Wada was not convinced. He felt a tiredness in America, a sense that its days of fighting wars in Asia were over. It had given Japan and its neighbours a generous security umbrella for sixty
years, and had allowed Japan two generations to grow out of the shame it felt after its defeat in the Second World War. But time had to move on. Wada also faced a more practical difficulty. As soon
as China attacked, he expected the United States to use its base at Okinawa as a launching point for military action against the mainland. That would put Japanese sovereign territory under a direct
threat of Chinese attack.

The debate about Japan’s defence role was not new, but Taiwan’s declaration of independence had focused his thoughts. In the past five years, Japan had brought in Boeing 767 mid-air
refuelling tankers for its F-14 fighters and launched the
Osumi
carrier, which could be used with either helicopters or jump-jets. It had put up four spy satellites, which gave it the best
imagery in the region, and had brought in long-range air transport planes to deliver troops or rescue Japanese citizens from anywhere in the world.

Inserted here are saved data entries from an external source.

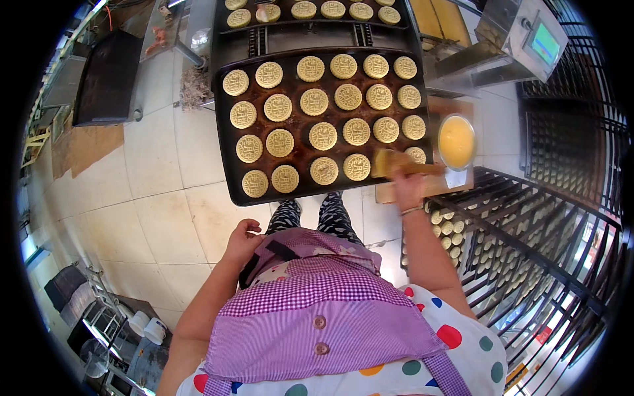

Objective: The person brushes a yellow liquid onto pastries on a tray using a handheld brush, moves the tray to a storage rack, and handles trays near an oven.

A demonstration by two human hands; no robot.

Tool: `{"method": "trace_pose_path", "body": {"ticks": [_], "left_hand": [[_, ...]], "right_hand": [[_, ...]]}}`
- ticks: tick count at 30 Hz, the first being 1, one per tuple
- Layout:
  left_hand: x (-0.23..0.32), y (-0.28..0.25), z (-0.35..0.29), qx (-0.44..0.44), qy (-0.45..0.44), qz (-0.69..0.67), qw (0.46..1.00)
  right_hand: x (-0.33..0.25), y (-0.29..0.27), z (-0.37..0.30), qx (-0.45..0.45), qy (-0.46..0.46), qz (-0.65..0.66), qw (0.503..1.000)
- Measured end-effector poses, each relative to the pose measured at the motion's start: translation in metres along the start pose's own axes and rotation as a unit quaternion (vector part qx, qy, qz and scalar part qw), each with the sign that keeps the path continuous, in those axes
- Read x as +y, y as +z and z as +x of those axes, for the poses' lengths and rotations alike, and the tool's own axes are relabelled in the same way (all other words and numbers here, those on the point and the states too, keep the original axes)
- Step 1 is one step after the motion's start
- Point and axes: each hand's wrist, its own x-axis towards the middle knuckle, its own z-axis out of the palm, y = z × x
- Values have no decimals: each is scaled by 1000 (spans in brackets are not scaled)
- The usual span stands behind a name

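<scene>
My right hand [408, 188] grips the wooden handle of a wide pastry brush [391, 163], whose bristles lie over a round stamped cake at the near right corner of a dark baking tray [228, 168]. Several rows of pale patterned cakes [323, 135] fill the tray. A metal bowl of yellow egg wash [456, 141] stands just right of the tray on a wooden board. My left hand [243, 239] hangs by my hip against my purple checked apron, fingers loosely curled and holding nothing.
A second tray of cakes [310, 10] lies beyond the first. A black wire rack [528, 231] holding more cakes stands at my right. A steel machine with a small screen [535, 39] is at the far right. Tiled floor [158, 198] spreads left.
</scene>
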Motion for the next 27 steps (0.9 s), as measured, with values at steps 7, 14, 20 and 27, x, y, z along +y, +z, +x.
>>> {"method": "trace_pose_path", "body": {"ticks": [7,14,20,27], "left_hand": [[-30,-9,-4,20,-19,-41,999],[-45,-27,-7,61,7,-97,993],[-75,-45,-22,117,-7,-148,982],[-118,-49,-37,151,-61,-214,963]], "right_hand": [[41,-68,56,155,4,-88,984],[-110,146,-94,-268,-376,-17,887],[-181,230,-100,-402,-431,-253,767],[-218,243,-85,-406,-431,-250,766]]}}
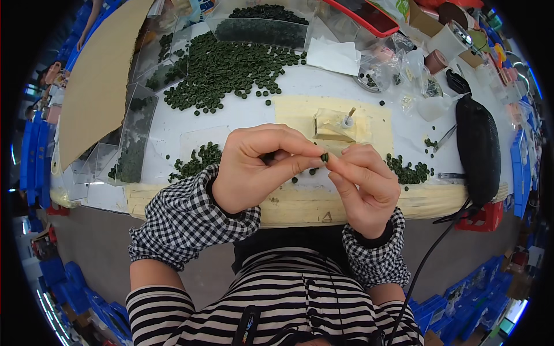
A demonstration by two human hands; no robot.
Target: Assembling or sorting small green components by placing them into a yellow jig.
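Observation:
A small dark green ring [325,157] is pinched between the fingertips of both hands, just above the table's front edge. My left hand [258,167] curls around from the left, thumb and forefinger on the ring. My right hand [363,184] meets it from the right, also gripping the ring. Behind the hands a small pale block with an upright pin [337,124] stands on a yellowish pad [369,115]. Small heaps of the same green rings lie at the left [193,161] and at the right [410,170] of the hands.
A large spread of green rings [225,69] covers the far table, with clear plastic boxes [262,26] and trays [135,141] holding more. A black pouch [478,150], tweezers [443,138], plastic bags [375,72] and a cardboard sheet [98,75] lie about. A black cable [427,259] hangs at the right.

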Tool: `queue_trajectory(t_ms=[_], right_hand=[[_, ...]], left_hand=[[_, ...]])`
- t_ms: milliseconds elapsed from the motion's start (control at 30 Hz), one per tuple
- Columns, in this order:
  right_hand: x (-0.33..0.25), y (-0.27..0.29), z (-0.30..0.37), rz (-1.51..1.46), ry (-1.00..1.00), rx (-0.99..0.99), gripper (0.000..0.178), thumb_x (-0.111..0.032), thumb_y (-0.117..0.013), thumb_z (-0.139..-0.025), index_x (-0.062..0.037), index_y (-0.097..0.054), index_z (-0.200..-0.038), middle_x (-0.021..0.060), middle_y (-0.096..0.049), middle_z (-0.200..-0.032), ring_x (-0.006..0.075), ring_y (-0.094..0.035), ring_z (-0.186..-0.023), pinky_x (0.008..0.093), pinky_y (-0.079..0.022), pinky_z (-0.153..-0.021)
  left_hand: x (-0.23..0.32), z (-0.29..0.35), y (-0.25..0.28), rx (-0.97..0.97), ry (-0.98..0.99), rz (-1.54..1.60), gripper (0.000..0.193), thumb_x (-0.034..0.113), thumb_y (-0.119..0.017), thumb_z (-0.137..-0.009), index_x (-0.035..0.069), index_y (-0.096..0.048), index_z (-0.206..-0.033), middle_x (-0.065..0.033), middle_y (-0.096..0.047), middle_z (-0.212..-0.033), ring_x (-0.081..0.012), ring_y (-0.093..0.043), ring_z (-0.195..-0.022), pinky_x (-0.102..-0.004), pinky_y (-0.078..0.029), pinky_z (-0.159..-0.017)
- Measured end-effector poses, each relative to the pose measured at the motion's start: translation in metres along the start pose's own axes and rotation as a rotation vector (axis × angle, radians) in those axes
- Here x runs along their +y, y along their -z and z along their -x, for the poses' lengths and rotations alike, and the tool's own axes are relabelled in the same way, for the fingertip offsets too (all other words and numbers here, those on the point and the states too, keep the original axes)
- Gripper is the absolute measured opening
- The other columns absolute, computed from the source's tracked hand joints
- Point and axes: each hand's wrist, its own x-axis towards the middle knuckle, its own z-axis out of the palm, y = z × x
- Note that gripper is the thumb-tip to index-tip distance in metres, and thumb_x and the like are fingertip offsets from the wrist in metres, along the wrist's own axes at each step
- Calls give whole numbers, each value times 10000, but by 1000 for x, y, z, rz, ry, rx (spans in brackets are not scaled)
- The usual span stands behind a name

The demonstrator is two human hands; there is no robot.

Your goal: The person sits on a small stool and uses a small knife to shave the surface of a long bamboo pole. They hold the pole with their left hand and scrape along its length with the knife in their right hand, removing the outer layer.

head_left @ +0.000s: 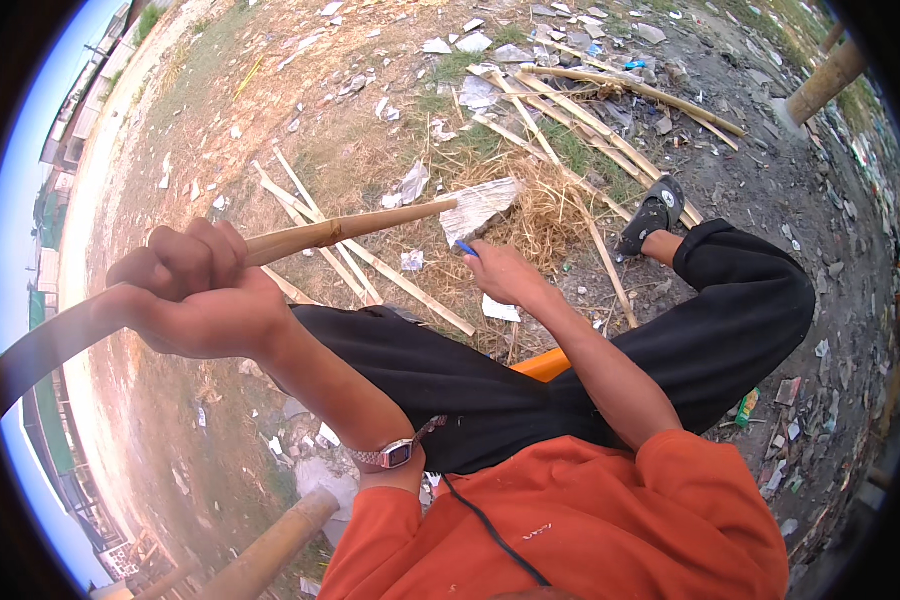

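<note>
A long split bamboo strip (340, 230) runs from the left edge through my left hand (200, 285), whose fingers are wrapped round it. Its far end tapers to a narrow tip in front of me, above a whitish crumpled sheet (482, 208) on the ground. My right hand (505, 275) is closed on a small tool with a blue end (466, 248). Only that blue end shows, so its kind cannot be made out. The right hand is below the strip's tip and apart from it. Curled shavings (550, 215) lie in a heap just beyond it.
Several bamboo strips (370, 265) lie crossed at centre left, and more bamboo strips (610, 140) lie at the far right. A bamboo post (828, 82) stands at right; a bamboo pole (275, 545) is at lower left. Between my legs shows an orange seat (542, 365). Litter is scattered around.
</note>
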Motion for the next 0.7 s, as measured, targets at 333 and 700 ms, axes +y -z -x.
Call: queue_trajectory(t_ms=[333,700], right_hand=[[-110,8,46,-254,313,422,201,-200,-422,-941,-22,-426,-1034,254,-555,-600,456,-569,-595,531,-449,-558],[-99,2,33,-100,226,395,179,-185,-484,-916,-44,-451,-1022,237,-573,-599,467,-555,-555,533,-447,-504]], left_hand=[[-3,0,23,-344,50,276,470,579,-355,-920,172,-318,-690,56,-228,-453,-39,-119,-362,-206,-120,-323],[-2,1,25,-295,64,242,488,590,-339,-920,155,-307,-700,33,-217,-451,-46,-105,-366,-234,-105,-325]])
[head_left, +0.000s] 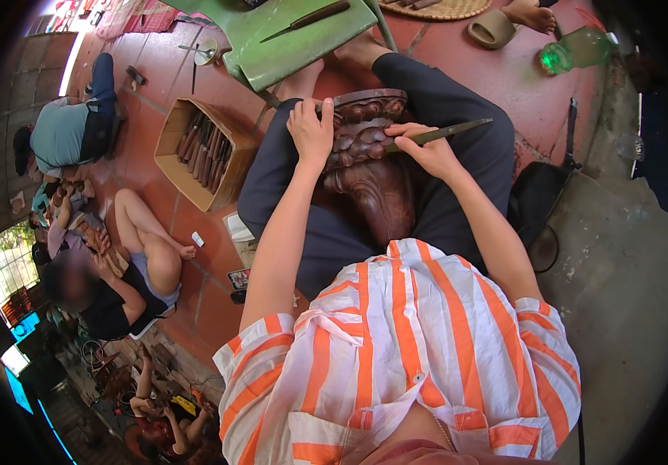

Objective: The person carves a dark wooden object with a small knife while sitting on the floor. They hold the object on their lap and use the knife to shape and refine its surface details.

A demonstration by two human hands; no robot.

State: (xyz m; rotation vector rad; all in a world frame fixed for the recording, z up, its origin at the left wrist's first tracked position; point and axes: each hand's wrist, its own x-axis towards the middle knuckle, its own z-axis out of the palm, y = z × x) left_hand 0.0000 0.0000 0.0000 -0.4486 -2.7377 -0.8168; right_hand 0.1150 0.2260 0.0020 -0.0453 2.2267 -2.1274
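Observation:
A dark brown carved wooden piece [373,186], with scrolls and a curved, tapering lower part, rests upright between my thighs. My left hand [312,133] grips its upper left edge, thumb lying along the top and fingers bent over the side. Against the right side of the carving, my right hand [427,151] is closed around a flat file [458,129]. The file's narrow end sticks out to the right over my knee, while its other end meets the carved surface. Part of the file is hidden under my fingers.
Ahead stands a green plastic chair [303,48] bearing a pointed file [307,21]. A cardboard box [183,177] of wooden-handled tools sits to the left. Right lie a green bottle [578,51] and black bag [539,198]. Several people sit working at left; a phone [239,279] lies near my left arm.

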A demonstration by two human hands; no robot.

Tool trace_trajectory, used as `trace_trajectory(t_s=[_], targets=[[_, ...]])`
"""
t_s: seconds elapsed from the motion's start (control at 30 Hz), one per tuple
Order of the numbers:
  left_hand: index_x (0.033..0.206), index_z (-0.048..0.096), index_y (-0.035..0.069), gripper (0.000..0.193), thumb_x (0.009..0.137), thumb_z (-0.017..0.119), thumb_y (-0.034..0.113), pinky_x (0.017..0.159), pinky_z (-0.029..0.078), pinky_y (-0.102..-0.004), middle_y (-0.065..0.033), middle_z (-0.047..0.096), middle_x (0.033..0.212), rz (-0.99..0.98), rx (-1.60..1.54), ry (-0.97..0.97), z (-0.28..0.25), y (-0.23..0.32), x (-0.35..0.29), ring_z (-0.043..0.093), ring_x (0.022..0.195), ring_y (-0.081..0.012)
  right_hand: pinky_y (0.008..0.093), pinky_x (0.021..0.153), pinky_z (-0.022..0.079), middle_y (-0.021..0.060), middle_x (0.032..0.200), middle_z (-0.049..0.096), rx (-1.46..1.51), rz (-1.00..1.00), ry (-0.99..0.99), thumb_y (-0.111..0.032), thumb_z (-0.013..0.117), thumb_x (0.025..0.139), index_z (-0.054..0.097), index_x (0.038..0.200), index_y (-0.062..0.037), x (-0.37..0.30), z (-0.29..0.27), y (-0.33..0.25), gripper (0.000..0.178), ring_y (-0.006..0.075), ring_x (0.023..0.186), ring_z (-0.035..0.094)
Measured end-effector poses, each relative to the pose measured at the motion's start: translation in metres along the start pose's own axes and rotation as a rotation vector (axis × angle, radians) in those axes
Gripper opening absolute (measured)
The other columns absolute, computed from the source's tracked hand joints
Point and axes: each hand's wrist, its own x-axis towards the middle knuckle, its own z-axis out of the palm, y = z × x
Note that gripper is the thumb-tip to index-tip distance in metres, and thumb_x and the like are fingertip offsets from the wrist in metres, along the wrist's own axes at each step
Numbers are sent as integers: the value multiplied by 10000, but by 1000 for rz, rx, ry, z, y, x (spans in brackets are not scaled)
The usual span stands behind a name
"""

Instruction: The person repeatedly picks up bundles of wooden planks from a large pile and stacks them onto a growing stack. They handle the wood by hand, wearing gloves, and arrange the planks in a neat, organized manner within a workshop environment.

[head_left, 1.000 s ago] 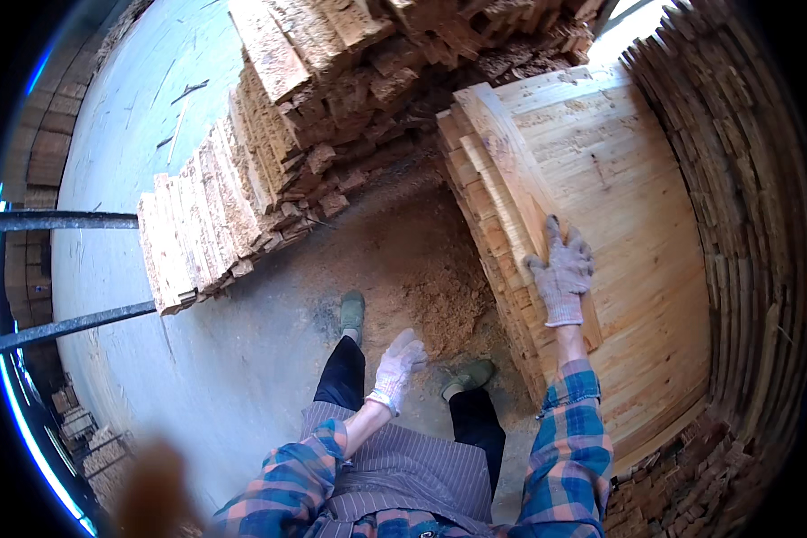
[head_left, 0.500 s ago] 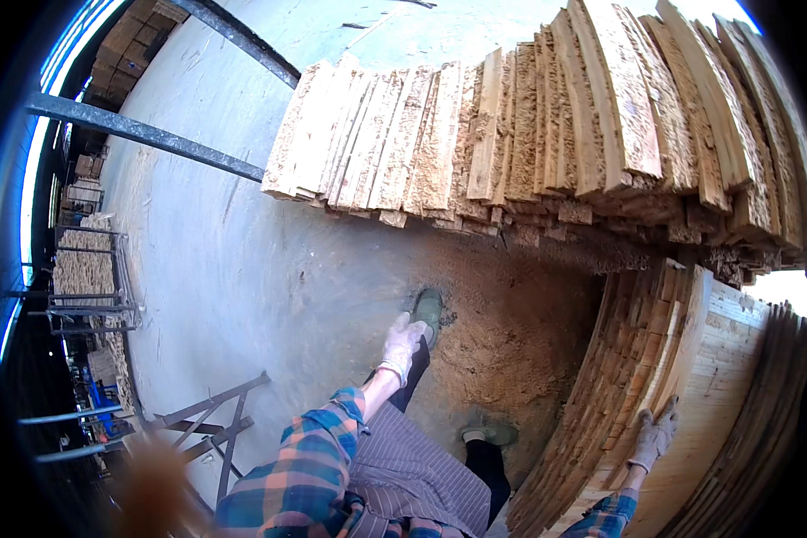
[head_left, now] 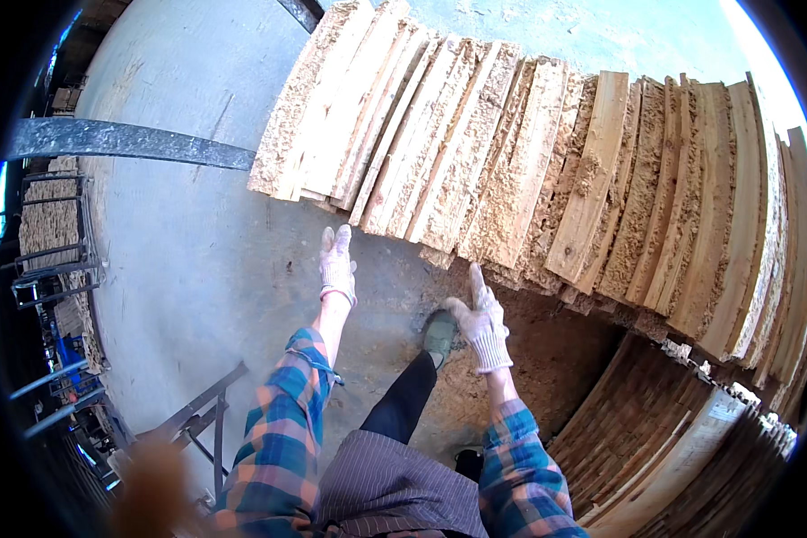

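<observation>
A long row of rough wooden boards [head_left: 439,134], set side by side and coated with sawdust, stretches across the far side. My left hand [head_left: 337,264], in a whitish work glove, reaches to the near ends of the boards at the left. Its fingers are stretched out and hold nothing; I cannot tell whether the tips touch the wood. Farther right, my gloved right hand [head_left: 481,318] is open below the boards' near edge, thumb apart and index finger pointing up at them. Nothing shows in it.
A second stack of boards [head_left: 637,421] stands at the lower right. A metal bar [head_left: 134,142] runs from the left to the row. Dark metal framing [head_left: 202,412] stands at lower left, and sawdust [head_left: 547,350] covers the floor by my green shoe [head_left: 439,334].
My right hand has left the lower-right stack and come over to the row of boards. My left hand has moved up and left toward the board ends. The view has shifted closer to the row.
</observation>
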Motion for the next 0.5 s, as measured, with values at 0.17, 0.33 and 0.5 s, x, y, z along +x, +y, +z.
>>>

Wada glanced at his desk-top screen to see the first official Chinese reaction to the Taiwanese announcement. It had come out quickly, but the words were familiar, showing a lack of imagination
within the Chinese leadership.

‘The Chinese government and people will not tolerate any action for Taiwan independence or any attempt to separate Taiwan from the motherland,’ said the Xinhua statement.
‘China’s territory and sovereignty are indivisible. The Taiwan question is purely an internal matter for China. If there occurs any action for Taiwanese independence or any attempt by
foreign forces to separate Taiwan from the motherland, the Chinese government and people will not sit back and do nothing.’

The fact that China had chosen to release the statement now was an almost certain indication that it would take military action. To do anything less would be an unacceptable loss of face to
President Tao and the military.

Under the constitution, the Japanese navy could patrol 2,400 kilometres out to sea. One of its tasks was to keep shipping lanes open with Japanese minesweepers. It was also allowed to give
logistical and medical support to American forces in combat in the region. Japanese forces were, of course, allowed to defend themselves if they came under attack. None of this conflicted with the
constitutional declaration that Japan would ‘for ever renounce war as a sovereign right’.